The garage was even bigger inside than I had guessed. The two cars took up less than half of the space. Jack Collins stood in the middle of the free area of floor.

‘I told you he’d follow me,’ he said with a contempt I could have found hurtful.

‘Okay, so you’re pissed off that I’m doing my job. But like I said outside, this doesn’t smell right to me. You’re going to too much trouble just to cover up a fixed fight. Why the artillery?’ I asked, nodding to the Browning in Kirkcaldy’s hand.

‘Maybe you’re right, Lennox,’ Kirkcaldy said. ‘Maybe there’s more going on than you can understand.’

‘Try me,’ I said. ‘I’m an understanding type. But first of all, indulge my curiosity as a fan… why throw the fight last night?’

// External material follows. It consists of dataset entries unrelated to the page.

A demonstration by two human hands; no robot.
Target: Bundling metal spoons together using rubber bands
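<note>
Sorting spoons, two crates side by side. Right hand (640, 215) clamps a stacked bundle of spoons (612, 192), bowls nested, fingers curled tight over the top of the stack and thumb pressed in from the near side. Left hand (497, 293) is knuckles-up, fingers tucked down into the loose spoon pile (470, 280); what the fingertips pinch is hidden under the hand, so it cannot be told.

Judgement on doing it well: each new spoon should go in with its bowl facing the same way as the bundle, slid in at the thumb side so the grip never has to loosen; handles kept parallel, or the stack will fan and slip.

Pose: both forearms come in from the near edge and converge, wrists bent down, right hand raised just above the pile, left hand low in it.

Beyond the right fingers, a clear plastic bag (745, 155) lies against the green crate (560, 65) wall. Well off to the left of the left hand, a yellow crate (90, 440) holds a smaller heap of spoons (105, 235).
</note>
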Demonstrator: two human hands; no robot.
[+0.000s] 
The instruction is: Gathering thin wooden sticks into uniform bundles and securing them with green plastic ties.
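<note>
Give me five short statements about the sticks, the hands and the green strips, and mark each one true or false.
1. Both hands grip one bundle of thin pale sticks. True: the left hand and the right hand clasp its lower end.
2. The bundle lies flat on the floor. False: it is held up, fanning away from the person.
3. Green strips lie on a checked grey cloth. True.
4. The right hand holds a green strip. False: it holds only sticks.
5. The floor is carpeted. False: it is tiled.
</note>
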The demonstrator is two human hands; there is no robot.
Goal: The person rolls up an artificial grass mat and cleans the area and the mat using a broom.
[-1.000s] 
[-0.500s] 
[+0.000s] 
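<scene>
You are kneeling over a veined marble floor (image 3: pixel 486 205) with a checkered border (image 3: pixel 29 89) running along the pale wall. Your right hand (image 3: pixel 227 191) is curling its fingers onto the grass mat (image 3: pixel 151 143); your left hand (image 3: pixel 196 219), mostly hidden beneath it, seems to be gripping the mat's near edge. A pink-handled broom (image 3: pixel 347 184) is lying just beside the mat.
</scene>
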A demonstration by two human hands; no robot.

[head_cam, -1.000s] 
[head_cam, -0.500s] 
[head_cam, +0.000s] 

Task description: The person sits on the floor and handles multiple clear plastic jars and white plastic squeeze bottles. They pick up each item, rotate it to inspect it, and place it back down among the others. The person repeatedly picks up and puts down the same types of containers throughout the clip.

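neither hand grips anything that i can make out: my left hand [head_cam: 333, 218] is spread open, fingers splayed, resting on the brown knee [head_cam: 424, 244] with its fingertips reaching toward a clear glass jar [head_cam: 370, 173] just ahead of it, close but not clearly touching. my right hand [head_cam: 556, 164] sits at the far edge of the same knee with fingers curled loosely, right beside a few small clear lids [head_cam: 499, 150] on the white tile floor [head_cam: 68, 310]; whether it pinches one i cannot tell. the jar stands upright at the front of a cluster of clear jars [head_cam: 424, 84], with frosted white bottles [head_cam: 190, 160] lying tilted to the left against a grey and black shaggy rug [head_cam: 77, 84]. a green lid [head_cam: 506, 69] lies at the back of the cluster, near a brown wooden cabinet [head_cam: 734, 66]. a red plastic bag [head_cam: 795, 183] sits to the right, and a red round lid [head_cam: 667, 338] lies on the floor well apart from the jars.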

‘What makes you think I threw it?’

‘Oh, come on. I was there. And I’ve seen you fight several times before. If you could flatten McQuillan the way you did, then Jan Schmidtke should have been a walkover. You threw the fight all right. Is your heart really as bad as that?’

‘As a matter of fact it is,’ said Kirkcaldy, in a matter-of-fact way. ‘Congenital defect. I’ve had it since birth but didn’t know about it. It’s only over the last six months that I’ve had problems with it. The quack says I’ve to take it easy, take the stress out of my life. Maybe I should start with you, huh, Lennox?’

‘So I’m guessing you made a killing on the fight?’ I asked.

‘Jack here arranged it all for us. It actually started off as Small Change’s idea. No really big bets. Nothing that would get noticed too much, but lots of them, spread out across all the bookies. And each bet placed by a third party who couldn’t be connected to Collins, far less me.’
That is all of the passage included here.